Using the INVEST paradigm contributes to writing a good user story. However, that is not enough as there must be an understanding of the quality criteria that need to be addressed for the user story to be considered finished in implementation (the DONE criterion or Definition of Done (DoD)). In addition, we could have a good user story that has been implemented with high quality but poorly designed and if that is the case there will be technical debt that has to be repaid. As such, technical debt must also be considered in both the construction of the user story and the design of the DONE criterion. If all of these techniques are employed then User Stories will be developed in a way that creates high quality product backlog items that do not incur technical debt

References[edit]

  1. ^ Wake, Bill “INVEST in Good Stories and SMART tasks”,N.p., 17 August 2003. Retrieved on 14 June 2014.

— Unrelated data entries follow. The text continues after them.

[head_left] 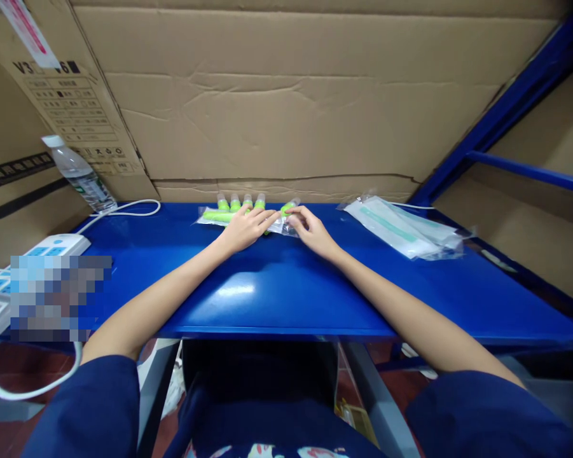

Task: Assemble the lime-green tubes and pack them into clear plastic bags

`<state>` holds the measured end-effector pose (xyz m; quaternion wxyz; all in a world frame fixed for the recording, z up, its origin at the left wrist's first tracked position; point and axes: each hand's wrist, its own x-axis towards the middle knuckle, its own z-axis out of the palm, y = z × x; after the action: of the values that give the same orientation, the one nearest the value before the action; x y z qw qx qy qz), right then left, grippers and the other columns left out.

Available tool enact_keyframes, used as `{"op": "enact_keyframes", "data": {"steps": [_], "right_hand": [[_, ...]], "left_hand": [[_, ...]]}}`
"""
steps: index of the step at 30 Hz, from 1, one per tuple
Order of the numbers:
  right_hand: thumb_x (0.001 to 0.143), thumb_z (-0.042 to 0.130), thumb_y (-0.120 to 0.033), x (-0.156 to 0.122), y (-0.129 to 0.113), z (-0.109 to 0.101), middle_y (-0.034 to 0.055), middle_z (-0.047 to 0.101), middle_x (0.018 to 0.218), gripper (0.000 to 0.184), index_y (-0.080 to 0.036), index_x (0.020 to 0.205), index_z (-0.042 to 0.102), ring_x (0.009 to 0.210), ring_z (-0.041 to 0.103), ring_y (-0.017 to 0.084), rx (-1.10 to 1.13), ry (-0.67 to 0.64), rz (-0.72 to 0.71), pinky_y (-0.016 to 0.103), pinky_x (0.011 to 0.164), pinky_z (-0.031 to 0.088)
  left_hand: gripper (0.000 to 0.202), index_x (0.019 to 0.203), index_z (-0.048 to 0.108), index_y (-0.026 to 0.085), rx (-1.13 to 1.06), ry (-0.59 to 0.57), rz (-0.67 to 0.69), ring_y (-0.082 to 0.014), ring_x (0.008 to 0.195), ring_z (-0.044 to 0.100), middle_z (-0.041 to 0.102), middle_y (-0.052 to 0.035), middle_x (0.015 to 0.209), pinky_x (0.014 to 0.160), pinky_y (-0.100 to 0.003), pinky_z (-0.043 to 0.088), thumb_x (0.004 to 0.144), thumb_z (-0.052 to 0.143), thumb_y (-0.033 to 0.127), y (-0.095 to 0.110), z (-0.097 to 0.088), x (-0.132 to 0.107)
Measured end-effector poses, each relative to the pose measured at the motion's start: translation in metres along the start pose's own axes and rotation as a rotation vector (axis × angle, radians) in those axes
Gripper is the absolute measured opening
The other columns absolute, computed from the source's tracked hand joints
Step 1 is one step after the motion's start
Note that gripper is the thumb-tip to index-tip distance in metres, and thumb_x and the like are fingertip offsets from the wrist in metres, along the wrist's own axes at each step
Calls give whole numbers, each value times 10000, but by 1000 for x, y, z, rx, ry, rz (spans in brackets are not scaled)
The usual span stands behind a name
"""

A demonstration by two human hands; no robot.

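Observation:
My left hand (248, 228) lies palm down with its fingers stretched out over a clear plastic packet (208, 217) that has a long lime-green piece inside. Behind it stand several small lime-green pieces with translucent caps (223, 202), side by side against the cardboard. My right hand (313, 234) is curled, thumb and index finger brought together at another lime-green capped piece (290, 206), which is tilted. The fingertips partly cover it and the packet's right end. What kind of things the green pieces are, I cannot make out.
On the blue table (267, 292), white-and-green items in clear bags (403, 229) lie at the right. A water bottle (83, 175) and a white power strip (60, 245) with its cable are at the left. Cardboard (290, 114) closes off the back; a blue frame bar (505, 105) slants at the right.

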<state>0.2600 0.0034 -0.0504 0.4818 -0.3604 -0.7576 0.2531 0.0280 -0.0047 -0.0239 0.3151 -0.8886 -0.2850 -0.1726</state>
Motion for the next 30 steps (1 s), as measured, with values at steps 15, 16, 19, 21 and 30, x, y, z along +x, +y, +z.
{"op": "enact_keyframes", "data": {"steps": [15,16,19,21,30], "right_hand": [[811,741,-469,-4,-4,1,68,690,1068,367,-207,1046,638,719,668,148,208,-44,54,283,609,557],[821,728,-473,-4,-4,0,70,688,1077,364,-210,1056,638,721,668,150,202,-42,47,282,600,552],[839,696,-485,-2,-2,-1,74,686,1069,351,-210,1053,652,718,665,155,161,-55,18,294,603,548],[823,708,-498,-1,-2,-1,70,681,1022,336,-206,985,671,716,659,162,121,-50,1,308,615,554],[832,674,-636,-1,-9,5,52,644,871,430,-209,859,634,658,643,168,189,-8,-3,337,585,563]], "left_hand": [[446,1461,486,167,14,-46,-10,-228,1086,656,680,-130,1305,849,-369,402,1025,394,182,-17,-6,-8],[444,1460,487,159,11,-48,-9,-229,1082,658,682,-133,1300,843,-366,402,1025,398,191,-16,-6,-7],[446,1455,489,131,1,-55,-14,-234,1069,662,688,-151,1279,829,-364,403,1025,409,219,-14,-5,-6],[443,1447,498,127,0,-61,-18,-238,1066,662,693,-156,1266,824,-368,403,1023,407,219,-13,-6,-6],[454,1418,532,212,-25,-84,104,-233,1169,621,641,-115,1365,930,-392,397,988,433,108,-4,-10,-2]]}}
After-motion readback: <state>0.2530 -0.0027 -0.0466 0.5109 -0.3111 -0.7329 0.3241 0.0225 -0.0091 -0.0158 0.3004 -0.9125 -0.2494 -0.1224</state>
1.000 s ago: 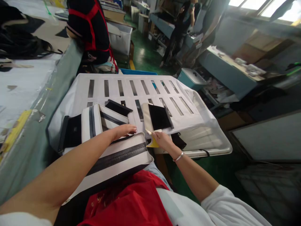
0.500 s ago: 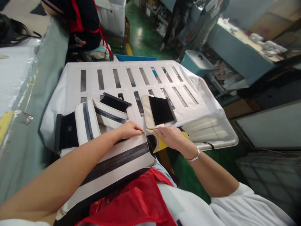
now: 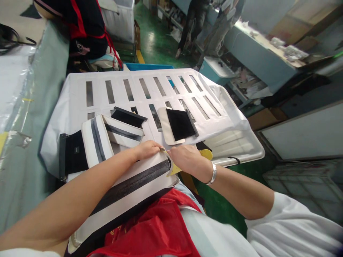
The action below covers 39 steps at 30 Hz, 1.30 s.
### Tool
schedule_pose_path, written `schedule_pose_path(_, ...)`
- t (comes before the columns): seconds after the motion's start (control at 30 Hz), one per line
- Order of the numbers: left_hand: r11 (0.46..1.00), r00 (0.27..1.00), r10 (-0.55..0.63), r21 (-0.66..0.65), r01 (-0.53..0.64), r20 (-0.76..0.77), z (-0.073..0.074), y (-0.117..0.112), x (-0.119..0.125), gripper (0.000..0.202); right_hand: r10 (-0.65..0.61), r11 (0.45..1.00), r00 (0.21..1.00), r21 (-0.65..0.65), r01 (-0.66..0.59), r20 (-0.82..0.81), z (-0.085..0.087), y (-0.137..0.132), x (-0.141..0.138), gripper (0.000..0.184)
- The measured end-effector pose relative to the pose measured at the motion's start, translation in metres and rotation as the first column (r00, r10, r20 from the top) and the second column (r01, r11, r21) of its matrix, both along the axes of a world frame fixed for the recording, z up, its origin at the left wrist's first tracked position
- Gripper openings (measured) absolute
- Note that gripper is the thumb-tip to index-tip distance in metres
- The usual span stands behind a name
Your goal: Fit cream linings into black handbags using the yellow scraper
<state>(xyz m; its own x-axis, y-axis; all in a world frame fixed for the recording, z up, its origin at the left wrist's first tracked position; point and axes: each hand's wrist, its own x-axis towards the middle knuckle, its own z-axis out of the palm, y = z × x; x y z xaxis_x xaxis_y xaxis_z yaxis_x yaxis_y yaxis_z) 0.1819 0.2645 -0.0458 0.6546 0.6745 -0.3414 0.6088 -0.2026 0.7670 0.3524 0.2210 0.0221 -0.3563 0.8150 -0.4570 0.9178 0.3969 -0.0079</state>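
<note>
A white piece with a dark stripe [image 3: 139, 180] and a curved end rests on my lap, over a red apron [image 3: 150, 228]. My left hand [image 3: 148, 150] pinches its upper edge near the right end. In my right hand [image 3: 186, 157] is a yellow curved tool [image 3: 175, 170], its near end inside the white piece's open end. Beyond my left arm lies another white striped piece [image 3: 99, 137] with a black flap [image 3: 76, 151]. A white piece with a black panel [image 3: 180, 124] lies past my right hand.
A white slotted sheet [image 3: 144, 80] covers a pale plastic bin [image 3: 241, 144] in front of me. A green-grey bench [image 3: 50, 71] runs along the left. Near its far end a person [image 3: 88, 25] is seated. Another person [image 3: 193, 25] stands at the back.
My right hand has moved left, bringing the yellow tool from beside the white piece's open end into it. My left hand keeps its pinch on the edge. The view has shifted slightly.
</note>
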Motion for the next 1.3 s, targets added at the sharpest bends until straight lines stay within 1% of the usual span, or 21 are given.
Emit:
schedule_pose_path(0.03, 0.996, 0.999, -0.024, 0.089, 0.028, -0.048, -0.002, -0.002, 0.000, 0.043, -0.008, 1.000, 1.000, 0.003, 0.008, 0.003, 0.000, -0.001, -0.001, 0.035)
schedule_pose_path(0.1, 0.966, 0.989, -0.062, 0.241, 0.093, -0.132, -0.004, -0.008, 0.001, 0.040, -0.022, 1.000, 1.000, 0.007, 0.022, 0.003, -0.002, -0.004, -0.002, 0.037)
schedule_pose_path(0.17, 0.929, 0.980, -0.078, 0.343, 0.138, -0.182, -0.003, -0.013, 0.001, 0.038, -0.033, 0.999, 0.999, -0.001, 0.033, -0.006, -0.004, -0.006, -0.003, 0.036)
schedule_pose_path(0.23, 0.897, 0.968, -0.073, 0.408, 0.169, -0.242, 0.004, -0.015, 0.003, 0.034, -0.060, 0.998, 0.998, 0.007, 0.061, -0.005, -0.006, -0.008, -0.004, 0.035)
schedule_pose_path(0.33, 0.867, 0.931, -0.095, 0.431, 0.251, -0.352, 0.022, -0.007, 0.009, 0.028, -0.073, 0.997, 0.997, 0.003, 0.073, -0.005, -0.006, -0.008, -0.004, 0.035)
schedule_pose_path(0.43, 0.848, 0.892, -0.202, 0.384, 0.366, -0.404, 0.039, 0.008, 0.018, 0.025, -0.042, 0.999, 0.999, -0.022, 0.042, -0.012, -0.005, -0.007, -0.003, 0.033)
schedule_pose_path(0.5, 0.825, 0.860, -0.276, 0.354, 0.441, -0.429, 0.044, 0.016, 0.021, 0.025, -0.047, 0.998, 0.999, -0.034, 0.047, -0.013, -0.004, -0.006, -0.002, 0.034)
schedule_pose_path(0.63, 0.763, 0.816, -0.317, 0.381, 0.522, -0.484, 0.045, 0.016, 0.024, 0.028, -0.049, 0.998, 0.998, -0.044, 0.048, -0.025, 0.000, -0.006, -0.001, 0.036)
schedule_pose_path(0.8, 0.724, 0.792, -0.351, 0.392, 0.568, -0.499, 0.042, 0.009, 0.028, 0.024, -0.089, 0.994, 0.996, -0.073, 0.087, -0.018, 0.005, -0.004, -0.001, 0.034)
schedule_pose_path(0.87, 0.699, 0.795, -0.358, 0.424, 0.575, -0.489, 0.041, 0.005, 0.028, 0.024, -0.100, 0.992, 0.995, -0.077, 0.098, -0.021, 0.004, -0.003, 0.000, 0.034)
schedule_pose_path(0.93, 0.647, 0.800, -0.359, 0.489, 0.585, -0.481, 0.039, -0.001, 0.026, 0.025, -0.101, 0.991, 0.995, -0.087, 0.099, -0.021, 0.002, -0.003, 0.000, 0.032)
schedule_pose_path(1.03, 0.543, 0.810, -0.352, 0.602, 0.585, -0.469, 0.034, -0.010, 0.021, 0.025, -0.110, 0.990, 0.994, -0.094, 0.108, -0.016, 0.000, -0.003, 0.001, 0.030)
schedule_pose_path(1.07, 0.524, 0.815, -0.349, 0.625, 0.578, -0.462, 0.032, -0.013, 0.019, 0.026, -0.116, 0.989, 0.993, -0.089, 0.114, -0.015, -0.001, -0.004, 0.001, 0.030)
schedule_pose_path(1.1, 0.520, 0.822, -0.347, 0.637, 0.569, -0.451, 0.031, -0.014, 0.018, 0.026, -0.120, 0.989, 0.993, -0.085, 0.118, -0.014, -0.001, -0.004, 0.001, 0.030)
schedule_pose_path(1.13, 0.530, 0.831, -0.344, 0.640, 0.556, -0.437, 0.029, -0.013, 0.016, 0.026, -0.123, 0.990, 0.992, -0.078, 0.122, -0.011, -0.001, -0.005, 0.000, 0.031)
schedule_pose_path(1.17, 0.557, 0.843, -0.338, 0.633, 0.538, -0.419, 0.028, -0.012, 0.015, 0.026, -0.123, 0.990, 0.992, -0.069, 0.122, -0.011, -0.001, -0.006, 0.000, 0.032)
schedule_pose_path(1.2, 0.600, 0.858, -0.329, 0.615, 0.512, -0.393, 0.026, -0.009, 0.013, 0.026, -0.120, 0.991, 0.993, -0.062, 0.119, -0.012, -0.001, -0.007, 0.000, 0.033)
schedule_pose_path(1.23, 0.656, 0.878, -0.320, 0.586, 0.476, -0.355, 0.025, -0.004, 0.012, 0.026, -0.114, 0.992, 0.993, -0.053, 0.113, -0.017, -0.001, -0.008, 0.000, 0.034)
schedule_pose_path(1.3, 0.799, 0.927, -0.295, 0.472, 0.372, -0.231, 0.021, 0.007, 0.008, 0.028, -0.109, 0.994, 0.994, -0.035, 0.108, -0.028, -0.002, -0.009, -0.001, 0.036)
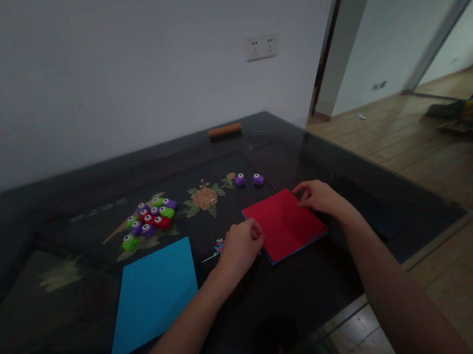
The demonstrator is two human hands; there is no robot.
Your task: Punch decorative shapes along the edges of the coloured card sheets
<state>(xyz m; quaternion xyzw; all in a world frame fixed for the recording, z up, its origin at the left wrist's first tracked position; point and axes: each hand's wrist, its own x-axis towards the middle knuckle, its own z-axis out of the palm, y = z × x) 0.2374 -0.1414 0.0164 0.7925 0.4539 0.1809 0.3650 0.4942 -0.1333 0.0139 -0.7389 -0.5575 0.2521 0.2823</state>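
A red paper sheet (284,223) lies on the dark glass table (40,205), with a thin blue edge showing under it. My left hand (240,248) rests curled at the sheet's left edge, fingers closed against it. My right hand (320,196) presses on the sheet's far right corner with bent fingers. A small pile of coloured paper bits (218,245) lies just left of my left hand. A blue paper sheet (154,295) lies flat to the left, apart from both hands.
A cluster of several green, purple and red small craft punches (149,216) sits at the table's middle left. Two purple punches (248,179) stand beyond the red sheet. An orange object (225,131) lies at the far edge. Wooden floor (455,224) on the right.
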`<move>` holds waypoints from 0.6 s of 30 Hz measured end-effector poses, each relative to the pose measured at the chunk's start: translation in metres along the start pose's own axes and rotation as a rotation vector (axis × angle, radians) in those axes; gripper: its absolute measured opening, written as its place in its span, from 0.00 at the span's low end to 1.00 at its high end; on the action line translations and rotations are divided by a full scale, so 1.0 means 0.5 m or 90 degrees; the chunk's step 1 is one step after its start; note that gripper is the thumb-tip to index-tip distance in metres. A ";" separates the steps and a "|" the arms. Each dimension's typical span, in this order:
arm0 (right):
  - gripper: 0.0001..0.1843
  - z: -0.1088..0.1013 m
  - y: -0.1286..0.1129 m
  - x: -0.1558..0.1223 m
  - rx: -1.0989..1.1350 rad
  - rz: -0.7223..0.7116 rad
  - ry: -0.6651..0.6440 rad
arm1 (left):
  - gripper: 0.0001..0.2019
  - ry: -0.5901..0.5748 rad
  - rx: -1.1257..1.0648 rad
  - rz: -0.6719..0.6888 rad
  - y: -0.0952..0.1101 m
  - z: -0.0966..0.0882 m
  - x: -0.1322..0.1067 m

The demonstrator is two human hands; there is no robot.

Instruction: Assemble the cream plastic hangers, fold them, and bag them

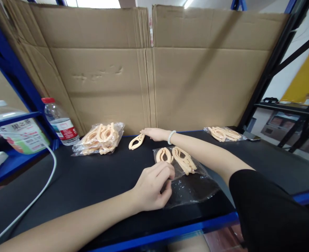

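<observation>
A clear plastic bag [196, 190] lies before me with two beige plastic folding hangers [183, 160] inside it, side by side at its far end. My left hand [156, 185] is closed in a pinch on the bag's left edge. Farther back, my right hand [157, 134] reaches across from the right, a pale bead bracelet [171, 137] around its wrist. Its fingertips are on the end of a loose beige folding hanger [136, 141] lying on the black table; the thumb is mostly hidden.
Bagged beige hangers [102, 138] are piled at the back left, and another bagged set [224, 133] lies back right beside a phone [251, 135]. A red-capped bottle [61, 122] stands left. A white cable [48, 182] crosses the left side. Cardboard [107, 77] walls the back.
</observation>
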State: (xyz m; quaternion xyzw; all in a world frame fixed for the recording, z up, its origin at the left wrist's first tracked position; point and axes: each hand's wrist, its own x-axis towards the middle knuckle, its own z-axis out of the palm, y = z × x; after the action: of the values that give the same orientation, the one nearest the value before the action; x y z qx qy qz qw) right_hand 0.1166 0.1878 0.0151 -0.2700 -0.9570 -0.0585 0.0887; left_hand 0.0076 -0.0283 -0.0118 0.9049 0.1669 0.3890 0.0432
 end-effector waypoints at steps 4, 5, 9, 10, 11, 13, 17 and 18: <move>0.37 0.022 -0.015 0.040 0.007 -0.014 -0.018 | 0.12 0.008 0.002 0.010 0.001 -0.001 0.000; 0.35 0.023 -0.017 0.042 0.011 -0.013 -0.017 | 0.11 0.010 0.006 0.013 0.001 -0.002 0.001; 0.18 0.010 -0.009 0.016 0.045 -0.019 -0.004 | 0.10 0.019 0.028 0.023 0.002 -0.004 0.002; 0.16 0.003 -0.004 0.002 0.062 -0.024 -0.002 | 0.10 0.019 0.032 0.023 0.002 -0.004 0.001; 0.14 -0.005 0.002 -0.016 0.081 -0.027 0.003 | 0.09 0.019 0.036 0.021 0.001 -0.004 0.001; 0.11 -0.023 0.012 -0.061 0.123 -0.021 0.028 | 0.09 0.018 0.041 0.015 -0.001 -0.003 -0.001; 0.09 -0.047 0.018 -0.169 0.206 0.060 0.149 | 0.09 0.010 0.052 0.017 -0.005 0.000 -0.005; 0.09 -0.047 0.016 -0.196 0.229 0.087 0.182 | 0.09 0.009 0.058 0.021 -0.006 0.001 -0.005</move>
State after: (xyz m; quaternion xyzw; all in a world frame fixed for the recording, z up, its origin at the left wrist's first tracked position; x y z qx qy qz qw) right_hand 0.2063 0.1413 0.0188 -0.3027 -0.9093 0.0811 0.2736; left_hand 0.0057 -0.0265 -0.0144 0.9059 0.1698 0.3878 -0.0052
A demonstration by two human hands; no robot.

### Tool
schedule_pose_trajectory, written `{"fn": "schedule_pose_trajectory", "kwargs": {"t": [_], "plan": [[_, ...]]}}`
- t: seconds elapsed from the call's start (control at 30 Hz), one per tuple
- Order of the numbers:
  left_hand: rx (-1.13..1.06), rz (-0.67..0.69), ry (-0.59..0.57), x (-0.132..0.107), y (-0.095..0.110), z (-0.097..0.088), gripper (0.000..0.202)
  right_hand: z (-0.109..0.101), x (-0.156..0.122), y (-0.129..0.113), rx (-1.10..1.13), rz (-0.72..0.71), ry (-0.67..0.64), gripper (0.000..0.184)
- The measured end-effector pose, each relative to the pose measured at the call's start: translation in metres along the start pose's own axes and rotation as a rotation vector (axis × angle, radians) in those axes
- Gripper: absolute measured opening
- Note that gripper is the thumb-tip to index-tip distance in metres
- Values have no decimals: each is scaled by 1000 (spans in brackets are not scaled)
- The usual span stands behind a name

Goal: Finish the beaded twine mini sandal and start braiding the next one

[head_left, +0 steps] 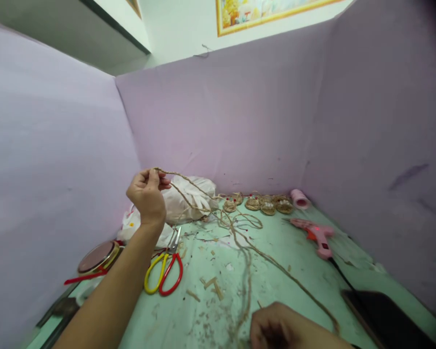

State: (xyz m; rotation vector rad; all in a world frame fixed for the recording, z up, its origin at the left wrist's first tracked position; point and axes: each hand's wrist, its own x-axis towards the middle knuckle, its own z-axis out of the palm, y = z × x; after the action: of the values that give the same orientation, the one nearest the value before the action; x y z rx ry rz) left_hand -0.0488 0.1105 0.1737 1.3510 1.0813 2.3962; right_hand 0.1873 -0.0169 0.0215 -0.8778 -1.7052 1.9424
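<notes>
My left hand [148, 196] is raised over the left side of the table. Its thumb and fingers pinch a length of brown jute twine [192, 183]. From there two strands slope down to a loose tangle at the middle back, and further lengths trail toward the front. My right hand [283, 325] is low at the front edge, fingers curled inward. One strand runs close to its left side, but whether the fingers hold anything is hidden. Beneath the left forearm lie scissors [172, 249] with one yellow and one red handle, blades pointing away.
Several small woven twine pieces [268, 206] line the back beside a pink roll [300, 199]. A pink glue gun [318, 235] lies right, its cord running toward a dark flat object [388, 317]. White plastic bags [189, 198] sit back left. A round tin [100, 257] is far left.
</notes>
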Motion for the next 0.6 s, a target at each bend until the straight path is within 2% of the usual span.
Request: {"fn": "schedule_pose_trajectory", "kwargs": {"t": [0.1, 0.17, 0.2, 0.33, 0.4, 0.5, 0.6], "plan": [[19, 116, 44, 4, 14, -9, 16, -3, -2, -11, -9, 37, 97, 24], [40, 123, 12, 6, 19, -13, 16, -5, -2, -14, -36, 38, 114, 23], [63, 89, -46, 6, 20, -15, 16, -5, -1, -14, -48, 37, 120, 23], [210, -162, -426, -6, 17, -23, 19, -6, 2, -11, -61, 58, 117, 27], [269, -239, -566, -15, 13, -29, 22, -6, 2, -10, -60, 64, 114, 29], [392, -319, -718, -23, 3, -41, 37, -7, 3, -8, -70, 65, 102, 31], [597, -350, -726, -24, -19, -54, 45, -7, 3, -6, -90, 82, 112, 34]]}}
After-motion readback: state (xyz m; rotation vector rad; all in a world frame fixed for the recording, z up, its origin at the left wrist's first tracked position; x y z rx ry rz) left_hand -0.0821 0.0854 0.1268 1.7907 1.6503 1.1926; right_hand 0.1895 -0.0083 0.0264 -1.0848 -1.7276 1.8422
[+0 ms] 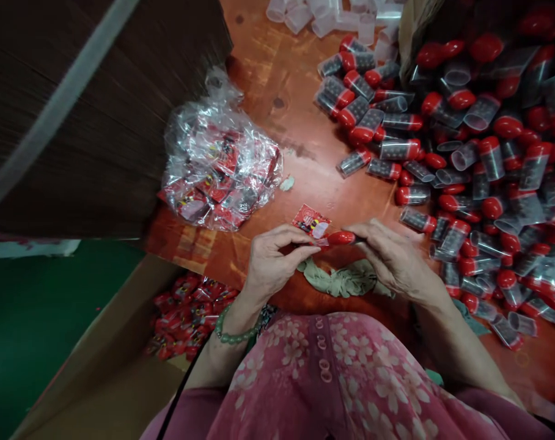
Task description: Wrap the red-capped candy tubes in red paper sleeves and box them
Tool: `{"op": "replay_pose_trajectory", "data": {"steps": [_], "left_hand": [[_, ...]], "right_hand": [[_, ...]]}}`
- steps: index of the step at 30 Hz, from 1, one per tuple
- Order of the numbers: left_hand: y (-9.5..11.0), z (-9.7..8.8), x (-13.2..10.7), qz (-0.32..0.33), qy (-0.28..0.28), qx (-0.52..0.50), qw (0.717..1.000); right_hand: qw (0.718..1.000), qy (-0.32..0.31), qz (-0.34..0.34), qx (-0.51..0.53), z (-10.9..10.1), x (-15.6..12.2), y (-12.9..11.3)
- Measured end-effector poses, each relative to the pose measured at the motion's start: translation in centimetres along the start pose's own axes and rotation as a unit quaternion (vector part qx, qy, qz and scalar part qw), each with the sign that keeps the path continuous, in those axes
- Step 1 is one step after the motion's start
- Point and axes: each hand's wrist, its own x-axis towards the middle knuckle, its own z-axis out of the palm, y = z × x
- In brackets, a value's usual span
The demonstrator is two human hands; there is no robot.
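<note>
Between my hands is a small red-capped piece (340, 238), like the clear tubes with red ends on the right. My right hand (390, 256) grips its right end with fingertips and thumb, hiding that end. My left hand (277, 256) pinches a thin, partly see-through bit at its left end, perhaps a small plastic bag; its kind is hard to tell. Just beyond my left fingertips lies a red printed card (310, 220) with a yellow-and-black figure. A crumpled grey-green cloth (341, 278) rests on the table below my hands.
A clear plastic bag of red printed cards (222, 165) sits on the wooden table (300, 153). Red-ended clear tubes (465, 183) are heaped at right. Empty clear cups (323, 15) lie at the back. A carton (117, 342) with red packets (190, 311) stands below left.
</note>
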Motion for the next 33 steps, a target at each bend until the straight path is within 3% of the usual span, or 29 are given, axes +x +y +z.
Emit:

  2. ^ James, Michael “User Story Examples and Counterexamples”,N.p., 21 June 2007. Retrieved on 14 June 2014.
  3. ^ Alliance, Agile “Definition Of Done”,N.p., n.d. Retrieved on 14 June 2014.
  4. ^ All About Agile. “Definition of DONE! 10 Point Checklist”,N.p.,n.d. Retrieved on 14 June 2014.
  5. ^ Fowler, Martin. "TechnicalDebt",N.p.,1 October 2003. Retrieved on 14 June 2014.
  6. ^ "Technical debt",Wikipedia.,5 Nov 2014. Retrieved on 14 June 2014.